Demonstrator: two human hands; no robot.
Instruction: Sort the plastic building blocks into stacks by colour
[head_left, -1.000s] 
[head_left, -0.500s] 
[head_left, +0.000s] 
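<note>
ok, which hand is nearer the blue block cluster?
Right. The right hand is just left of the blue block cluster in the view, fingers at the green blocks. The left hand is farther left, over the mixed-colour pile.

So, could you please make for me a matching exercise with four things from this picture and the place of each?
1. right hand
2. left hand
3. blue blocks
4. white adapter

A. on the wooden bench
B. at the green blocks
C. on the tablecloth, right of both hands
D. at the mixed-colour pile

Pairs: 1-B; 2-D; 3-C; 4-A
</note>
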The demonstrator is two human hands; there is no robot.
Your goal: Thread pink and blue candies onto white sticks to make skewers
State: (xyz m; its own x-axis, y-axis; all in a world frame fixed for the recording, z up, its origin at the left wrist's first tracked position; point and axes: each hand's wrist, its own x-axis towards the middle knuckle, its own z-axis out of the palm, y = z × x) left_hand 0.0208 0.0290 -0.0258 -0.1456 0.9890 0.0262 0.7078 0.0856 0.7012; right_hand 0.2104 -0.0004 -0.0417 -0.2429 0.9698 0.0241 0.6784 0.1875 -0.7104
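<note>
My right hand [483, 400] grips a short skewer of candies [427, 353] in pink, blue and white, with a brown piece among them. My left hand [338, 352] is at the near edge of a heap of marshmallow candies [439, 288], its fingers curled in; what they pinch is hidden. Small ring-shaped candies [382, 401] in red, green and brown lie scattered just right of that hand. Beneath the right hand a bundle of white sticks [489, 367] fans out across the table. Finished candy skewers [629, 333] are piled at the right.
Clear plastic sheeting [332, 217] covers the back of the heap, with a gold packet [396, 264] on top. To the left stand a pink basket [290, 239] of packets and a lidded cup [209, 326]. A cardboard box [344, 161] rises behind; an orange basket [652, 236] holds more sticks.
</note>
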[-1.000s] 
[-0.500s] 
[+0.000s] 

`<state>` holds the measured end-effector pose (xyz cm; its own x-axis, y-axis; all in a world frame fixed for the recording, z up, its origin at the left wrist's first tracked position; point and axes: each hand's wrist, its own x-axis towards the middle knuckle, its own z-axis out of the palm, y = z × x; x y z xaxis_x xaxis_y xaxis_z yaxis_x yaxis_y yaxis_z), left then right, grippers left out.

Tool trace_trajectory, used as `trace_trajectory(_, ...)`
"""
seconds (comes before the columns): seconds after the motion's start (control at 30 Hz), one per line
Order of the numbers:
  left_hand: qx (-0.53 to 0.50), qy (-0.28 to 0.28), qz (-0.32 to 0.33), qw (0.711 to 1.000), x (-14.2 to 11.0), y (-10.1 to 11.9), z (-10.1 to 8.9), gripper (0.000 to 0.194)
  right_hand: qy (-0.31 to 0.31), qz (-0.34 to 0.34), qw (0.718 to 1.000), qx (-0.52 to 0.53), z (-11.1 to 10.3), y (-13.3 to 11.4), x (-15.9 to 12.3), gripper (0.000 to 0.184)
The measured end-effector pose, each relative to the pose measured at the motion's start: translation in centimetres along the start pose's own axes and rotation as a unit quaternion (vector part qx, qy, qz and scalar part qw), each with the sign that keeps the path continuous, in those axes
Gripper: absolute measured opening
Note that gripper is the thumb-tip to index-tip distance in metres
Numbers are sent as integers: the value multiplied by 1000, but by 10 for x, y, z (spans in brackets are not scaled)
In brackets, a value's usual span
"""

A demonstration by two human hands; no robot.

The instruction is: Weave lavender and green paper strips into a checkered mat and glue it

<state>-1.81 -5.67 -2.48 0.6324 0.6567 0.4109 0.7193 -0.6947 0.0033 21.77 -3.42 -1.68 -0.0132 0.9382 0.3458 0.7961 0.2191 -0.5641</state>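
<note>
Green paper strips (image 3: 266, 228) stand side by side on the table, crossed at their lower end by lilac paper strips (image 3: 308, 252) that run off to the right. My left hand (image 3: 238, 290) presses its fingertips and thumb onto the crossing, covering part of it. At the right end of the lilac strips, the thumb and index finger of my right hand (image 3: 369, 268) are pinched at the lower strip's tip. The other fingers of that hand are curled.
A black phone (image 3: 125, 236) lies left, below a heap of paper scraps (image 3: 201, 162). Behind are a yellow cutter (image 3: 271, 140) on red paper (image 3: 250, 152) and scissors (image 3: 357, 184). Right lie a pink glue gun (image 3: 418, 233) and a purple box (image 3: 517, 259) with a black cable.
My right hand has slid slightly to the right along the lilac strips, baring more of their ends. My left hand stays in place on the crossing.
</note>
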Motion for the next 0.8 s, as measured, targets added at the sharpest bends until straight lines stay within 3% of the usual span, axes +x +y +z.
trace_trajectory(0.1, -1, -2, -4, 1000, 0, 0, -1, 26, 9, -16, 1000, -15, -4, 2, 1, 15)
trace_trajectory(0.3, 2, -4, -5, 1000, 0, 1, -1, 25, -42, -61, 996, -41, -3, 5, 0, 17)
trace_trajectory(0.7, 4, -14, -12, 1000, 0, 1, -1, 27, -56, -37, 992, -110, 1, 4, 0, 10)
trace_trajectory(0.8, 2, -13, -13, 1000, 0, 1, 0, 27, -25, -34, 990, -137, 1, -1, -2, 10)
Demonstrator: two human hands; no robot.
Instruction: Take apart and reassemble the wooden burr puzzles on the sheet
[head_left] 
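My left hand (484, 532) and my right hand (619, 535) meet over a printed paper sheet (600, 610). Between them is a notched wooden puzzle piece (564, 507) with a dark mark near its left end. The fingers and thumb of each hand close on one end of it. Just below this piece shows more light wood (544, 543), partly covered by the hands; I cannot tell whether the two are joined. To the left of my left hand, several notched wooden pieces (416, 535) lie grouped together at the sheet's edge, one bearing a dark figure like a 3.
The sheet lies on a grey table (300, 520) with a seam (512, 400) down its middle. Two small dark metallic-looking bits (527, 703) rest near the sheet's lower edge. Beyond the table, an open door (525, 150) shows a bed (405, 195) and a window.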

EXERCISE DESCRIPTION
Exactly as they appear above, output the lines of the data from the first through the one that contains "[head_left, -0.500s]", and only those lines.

REPLY TO THE TASK
Demonstrator: two human hands; no robot.
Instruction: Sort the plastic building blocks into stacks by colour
[head_left, -1.000s] 
[head_left, -0.500s] 

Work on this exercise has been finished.